"When Rare Becomes Common”, an editorial in the April 2017 issue of the Pharmaceutical Executive, points out that seven years is the average time it takes an individual to get a correct diagnosis for a rare disease in the United States. In a twisted story parents that were unwilling to accept their doctor’s colic diagnosis saved their four-month-old from liver failure due to a rare hereditary disorder. The disease is discoverable by newborn blood screening and treated with drugs. The piece defines rare disease in the US as one that occurs in less than 200,000 Americans at a given time. In Europe, a disease is characterized as rare when it affects fewer than one in 2,000.
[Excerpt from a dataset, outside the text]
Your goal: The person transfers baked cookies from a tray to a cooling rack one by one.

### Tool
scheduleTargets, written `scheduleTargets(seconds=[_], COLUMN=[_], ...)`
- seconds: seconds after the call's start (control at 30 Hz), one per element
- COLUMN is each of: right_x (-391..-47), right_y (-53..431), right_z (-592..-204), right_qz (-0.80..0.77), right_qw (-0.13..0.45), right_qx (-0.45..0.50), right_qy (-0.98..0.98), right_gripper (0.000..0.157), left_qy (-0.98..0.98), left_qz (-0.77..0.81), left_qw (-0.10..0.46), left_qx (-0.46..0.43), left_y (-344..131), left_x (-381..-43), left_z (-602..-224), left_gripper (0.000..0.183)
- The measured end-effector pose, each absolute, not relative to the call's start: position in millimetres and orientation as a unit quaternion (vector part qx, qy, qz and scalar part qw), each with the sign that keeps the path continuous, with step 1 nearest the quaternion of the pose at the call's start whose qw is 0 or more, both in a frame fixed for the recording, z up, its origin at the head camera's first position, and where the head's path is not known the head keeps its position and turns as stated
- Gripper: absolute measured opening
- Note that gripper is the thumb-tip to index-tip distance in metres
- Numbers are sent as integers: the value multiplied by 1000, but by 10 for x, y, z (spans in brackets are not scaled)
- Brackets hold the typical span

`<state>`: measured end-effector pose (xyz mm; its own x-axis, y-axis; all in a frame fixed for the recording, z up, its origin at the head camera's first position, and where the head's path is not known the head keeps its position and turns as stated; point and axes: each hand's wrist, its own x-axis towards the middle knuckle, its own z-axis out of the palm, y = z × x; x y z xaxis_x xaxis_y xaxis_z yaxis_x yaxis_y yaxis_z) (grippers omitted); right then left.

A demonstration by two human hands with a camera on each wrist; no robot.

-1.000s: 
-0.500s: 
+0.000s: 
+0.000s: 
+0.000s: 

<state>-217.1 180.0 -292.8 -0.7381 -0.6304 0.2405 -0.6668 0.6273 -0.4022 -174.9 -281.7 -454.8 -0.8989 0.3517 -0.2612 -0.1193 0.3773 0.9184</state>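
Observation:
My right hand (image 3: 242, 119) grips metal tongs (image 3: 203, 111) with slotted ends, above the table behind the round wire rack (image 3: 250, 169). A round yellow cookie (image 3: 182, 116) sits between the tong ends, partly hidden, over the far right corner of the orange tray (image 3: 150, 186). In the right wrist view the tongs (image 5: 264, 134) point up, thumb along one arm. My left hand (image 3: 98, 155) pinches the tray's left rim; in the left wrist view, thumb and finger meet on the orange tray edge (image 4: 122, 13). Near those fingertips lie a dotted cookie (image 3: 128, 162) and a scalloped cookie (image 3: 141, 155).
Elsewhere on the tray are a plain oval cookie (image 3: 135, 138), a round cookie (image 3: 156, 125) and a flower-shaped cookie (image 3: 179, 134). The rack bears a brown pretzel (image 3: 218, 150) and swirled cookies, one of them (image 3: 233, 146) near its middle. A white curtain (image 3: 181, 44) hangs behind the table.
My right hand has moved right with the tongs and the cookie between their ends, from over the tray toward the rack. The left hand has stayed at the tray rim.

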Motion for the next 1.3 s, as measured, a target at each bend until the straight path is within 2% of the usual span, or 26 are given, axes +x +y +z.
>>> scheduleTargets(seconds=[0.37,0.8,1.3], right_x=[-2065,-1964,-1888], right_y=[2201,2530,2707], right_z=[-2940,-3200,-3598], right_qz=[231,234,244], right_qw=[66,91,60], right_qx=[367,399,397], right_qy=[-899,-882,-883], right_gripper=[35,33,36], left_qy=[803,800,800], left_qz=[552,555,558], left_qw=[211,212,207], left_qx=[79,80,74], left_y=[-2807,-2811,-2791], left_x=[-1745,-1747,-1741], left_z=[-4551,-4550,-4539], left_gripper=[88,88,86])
Common diseases have phenotypes or subtypes. Drugs may only work in a sup-population of those diagnosed with a specific gene. Unfortunately people that take statins who have a certain genetic profile are at increased risk to die from muscular wasting.
You are unique, defined by your genetic profile. The human genome is mapped. But you are defined by a combination, and sometimes a variant, of those genes. It’s important because cures come by addressing the specific gene’s mechanism. Each of us have variant genes. Some drugs work for all of us, one drug may work better for your genetic makeup, and possibly a drug should not be used because of a variant gene you possess.
“All the individualized variants are rare, but then the rare becomes the norm.”
The International Rare Diseases Research Consortium (human) was launched in 2011 to facilitate cooperation and collaboration on a global scale among those active in rare disease research and maximize the output of rare disease R&D efforts around the world. What drives this group are policies and guidelines for data sharing and standards, diagnostics, biomarkers, biobanks, models, publication, intellectual property, and communication. There are three scientific committees that guide the work: diagnostics, interdisciplinary, and therapies—and three constituent committees: funders, companies, and patient advocacy. This model resulted in 200 new therapies four years earlier than expected.
Rare Disease Day occurs on February 28, participants host events that help create more awareness of and support for research collaborations that bring hope to patients.
Equine protozoal myeloencephalitis is a rare and unsolved problem worthy of EPM Awareness Day or maybe Protozoa Awareness Day. Sarcocystosis is a common disease and is perhaps linked to the EPM syndrome. We look forward to participating in the upcoming 2nd EPM workshop. Organism biology, diagnosis, treatment and prevention are topics that will be discussed by clinicians, researchers, and industry companies, each with diverse interests in the field of EPM. The meeting is in October, we will present our data on S. fayeri sarcocystosis and three inflammatory diseases that look like EPM.